Die (nicht ganz) unerschütterliche Wahrheit der Zeugen Jehovas
Die Autorin Stefanie de Velasco wagt sich an eine Thematik, die vielen sicherlich zu heiß wäre, um darüber kritisch zu schreiben: Das Aufwachsen in der Weltuntergangssekte der Zeugen Jehovas. Für sie ist ...
Die Autorin Stefanie de Velasco wagt sich an eine Thematik, die vielen sicherlich zu heiß wäre, um darüber kritisch zu schreiben: Das Aufwachsen in der Weltuntergangssekte der Zeugen Jehovas. Für sie ist dieses Thema jedoch sehr nah, denn sie selbst lebte bis zum Alter von 15 Jahren in der Gemeinschaft und verließ diese dann im Jugendalter.

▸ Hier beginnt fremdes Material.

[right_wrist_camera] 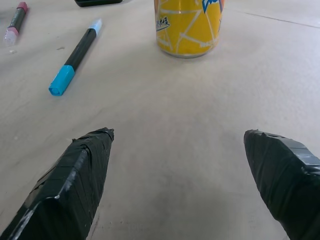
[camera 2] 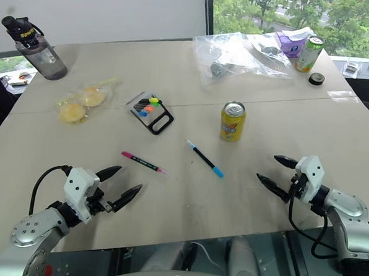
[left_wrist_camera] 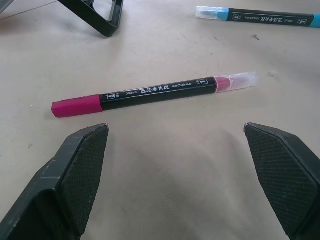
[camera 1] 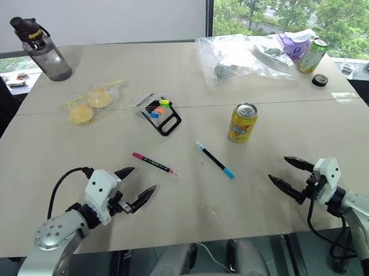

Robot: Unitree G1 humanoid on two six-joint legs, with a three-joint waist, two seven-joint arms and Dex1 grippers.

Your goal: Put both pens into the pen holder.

Dass de Velasco weiß, wovon sie schreibt, merkt man diesem Buch deutlich an. Mithilfe der Lebensgeschichte der jugendlichen Protagonistin Esther, welche im Rheinland geboren wurde und später direkt nach der Wende mit den Eltern in die fiktive ostdeutsche Stadt Peterswalde geht, um dort einen neuen Königreichssaal und damit auch eine neue Gemeinde von Jehovas Zeugen aufzubauen, erklärt de Valasco detailliert die Lehren und Gebräuche dieser sehr speziellen Glaubensgemeinschaft. Eine simple Erzählung dieses Aufwachsens wäre sicherlich schon interessant genug für einen Roman, die Autorin baut jedoch noch ein schicksalhaftes Ereignis, um welches sich Esthers Gedanken und letztlich ihr gesamtes Leben in Peterswalde herum bewegen. Stück für Stück erfahren wir, was am früheren Wohnort und in der dortigen Gemeinde vorgefallen ist, was Esthers Leben nachhaltig verändert hat. So springt die Ich-Erzählerin immer wieder gedanklich in die Vergangenheit, um diesem Trauma nachzuspüren.
Dieses Buch bietet in seiner süffigen, spannenden Erzählweise die Möglichkeit, einen Blick hinter die Kulissen der Menschen zu werfen, die viele Personen sicherlich nur aus der Fußgängerzone von Innenstädten kennen, wie sie unauffällig gekleidet mit ihren Traktaten dastehen und geduldig lächelnd darauf warten, neue Gläubige akquirieren zu können. Der Titel des Romans „Kein Teil der Welt“ kann nach der Lektüre nicht nur so verstanden werden, dass die Mitglieder der Zeugen Jehovas nicht nur nicht in unserer Gesellschaft angekommen sind, sondern auch sich selbst als keinen Teil „der Welt“ ansehen. Denn „die Welt“ beschreibt alles außerhalb der Gemeinschaft und dieses Alles ist von Satan beseelt. Dieses Alles wird nach dem Harmagedon (der Apokalypse, dem Weltuntergang) nicht ins Paradies kommen, so wie Jehovas Zeugen, die „die Wahrheit“ kennen und zwar nur sie. So leben diese Menschen zwar unter uns, haben vielleicht weltliche Berufe, bleiben jedoch selbstgewählt stets unter einer Glasglocke, wie das Cover des Buches eindrücklich widerspiegelt.
Mit der mitreißenden Geschichte hat es de Velasco geschafft, dass ich mich eingehend mit dieser Glaubensgemeinschaft/Sekte beschäftigt habe und die Thematik noch lange und intensiv in mir nachhallt. Die Autorin beschwört außerdem die Atmosphäre nicht nur hinter den Mauern der Gemeinschaft sondern auch des fiktiven Ortes im Osten Deutschlands kurz nach der Wende, das viel beschriebene Vakuum und die Orientierungslosigkeit der Menschen, herauf. Der Roman ist solide geschrieben, hat aber kleinere Längen im Mittelteil sowie für mich nicht deutbare, einzelne, kurze Kapiteleinschübe, die eine nicht greifbare fantastische Geschichte, unabhängig vom eigentlichen Romangeschehen, erzählen. Was es damit auf sich hat, bleibt mir bis zum Schluss verschlossen. Ich konnte hier keinerlei Bezug zum eigentlichen Roman herstellen. Diesen gibt es bestimmt, aber er erscheint mir dann doch zu stark verborgen.
Insgesamt handelt es sich hier um einen spannenden Roman über die Kindheit und Jugend bei den Zeugen Jehovas, der nicht nur eine interessante Grundthematik behandelt, sondern auch im Kleinen die persönliche Geschichte Esthers mitfühlend erzählt.